Firearms encyclopedia article
From The Boise Gun Club Handbook
Overviewedit

The submachine gun is an automatic or selective-fire, shoulder-fired weapon chambering pistol-caliber ammunition. Compact enough for one soldier to carry and fire, powerful enough to dominate a trench, a building, or a jungle trail — it filled a tactical gap that no previous weapon could.
The concept grew directly out of the misery of World War I. Trench warfare had turned the Western Front into a slaughterhouse of stalemate. When soldiers actually made it to the enemy's trenches, the long bolt-action rifle was nearly useless — too slow, too unwieldy for fighting in a space measured in feet, not yards. What was needed was a weapon that could deliver rapid, automatic fire at close range without requiring the bulk and crew of a machine gun.

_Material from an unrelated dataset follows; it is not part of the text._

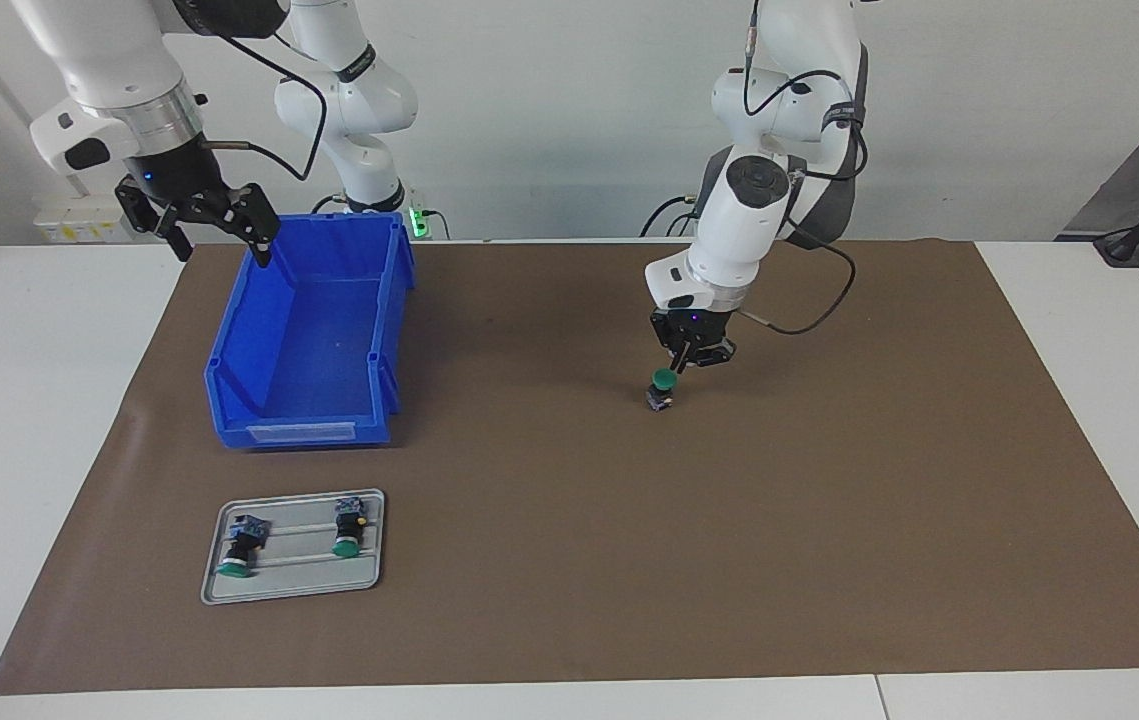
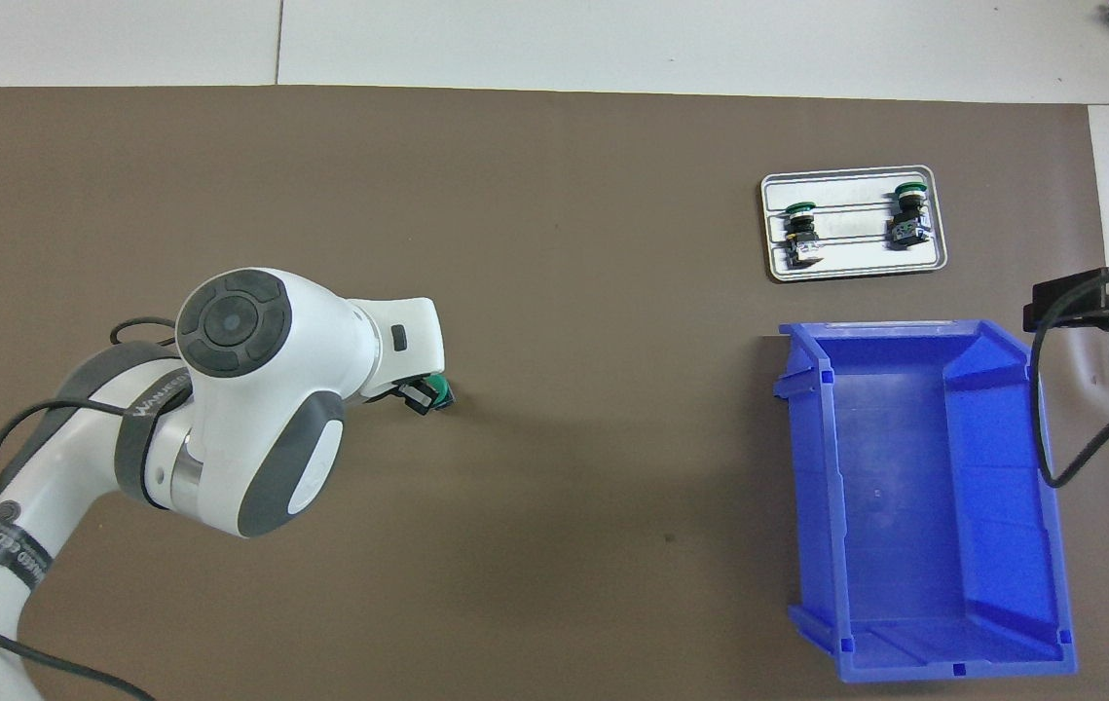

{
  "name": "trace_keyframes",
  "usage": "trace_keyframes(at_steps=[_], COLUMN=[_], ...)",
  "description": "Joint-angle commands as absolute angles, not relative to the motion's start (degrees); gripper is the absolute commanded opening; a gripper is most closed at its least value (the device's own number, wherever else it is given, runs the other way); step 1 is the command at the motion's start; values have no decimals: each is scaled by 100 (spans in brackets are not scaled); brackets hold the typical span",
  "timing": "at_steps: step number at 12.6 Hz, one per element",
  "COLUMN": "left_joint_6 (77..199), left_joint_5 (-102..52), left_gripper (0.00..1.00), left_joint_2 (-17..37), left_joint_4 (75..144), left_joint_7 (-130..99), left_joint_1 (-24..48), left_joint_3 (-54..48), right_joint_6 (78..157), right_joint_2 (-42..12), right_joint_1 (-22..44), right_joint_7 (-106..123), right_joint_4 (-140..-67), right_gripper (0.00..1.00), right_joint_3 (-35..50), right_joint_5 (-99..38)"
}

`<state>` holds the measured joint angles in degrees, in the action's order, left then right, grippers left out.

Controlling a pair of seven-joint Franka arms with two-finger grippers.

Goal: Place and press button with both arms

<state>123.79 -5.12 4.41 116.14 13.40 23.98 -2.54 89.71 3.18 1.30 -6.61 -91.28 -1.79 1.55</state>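
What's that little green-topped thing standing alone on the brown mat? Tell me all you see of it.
It is a small push button with a round, flat green cap, a black barrel and a blue-grey block at its base. It stands upright on the brown mat, cap up, toward the left arm's end of the table. The left gripper is right at its cap; actual contact cannot be made out.

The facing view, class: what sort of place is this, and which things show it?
Probably a robotics lab test bench: two white arms, left pincer at an upright button, a brown mat, a blue bin, a parts tray.
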Motion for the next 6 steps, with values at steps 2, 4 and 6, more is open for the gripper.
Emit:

The invention of such a compact, highly mobile firearm capable of rapid repeating fire had been sought for nearly 900 years of military history. — Library of Congress
The submachine gun answered that question — and in doing so, it reshaped infantry tactics, influenced organized crime, triggered landmark firearms legislation, and eventually gave way to the assault rifle. It remains in active use today with police and special operations forces worldwide.
Development Historyedit


Early Failed Experiments
The problem before the solution: Early attempts to produce automatic personal weapons resulted in unwieldy multi-barrel designs that were slow to reload and sometimes as dangerous to the user as to the enemy. Multi-shot small arms came into military use beginning in the mid-1600s, according to the Library of Congress, and included pepperbox pistols, volley guns, and double-barreled designs of various configurations. European inventors in Italy, Austria-Hungary, and Germany pushed these concepts toward fully automatic versions of existing semi-automatic pistols.
| Early Automatic Pistol Experiments |
|---|
| Austro-Hungarian Steyr M1912/P16 |
| German Mauser C96 |
| Luger P-08 Artillery |
| Italian Villar Perosa |
The Italian Villar Perosa, a twin-barreled automatic weapon firing 9mm Glisenti pistol ammunition from top-mounted box magazines, is sometimes cited as an early ancestor of the type. Per Modern Firearms, it was compact and fired pistol-caliber ammunition, but its primary tactical role was as a short-range support weapon fired from a mount with machine-gun-type spade grips — not as a rifle-type shoulder weapon. The concept was there; the form factor wasn't yet.
The German Breakthrough
Germany gets there first. In 1915, the German Rifle Testing Commission at Spandau decided to develop a new weapon specifically for trench warfare. An attempt to adapt existing semi-automatic pistols — specifically the Luger and C96 Mauser — for full-auto fire failed immediately. Accurate aimed fire in fully automatic mode was impossible due to their light weight and uncontrollable rates of fire reaching 1,200 rounds per minute. According to the MP 18 Wikipedia article, the commission concluded that a completely new kind of weapon was needed.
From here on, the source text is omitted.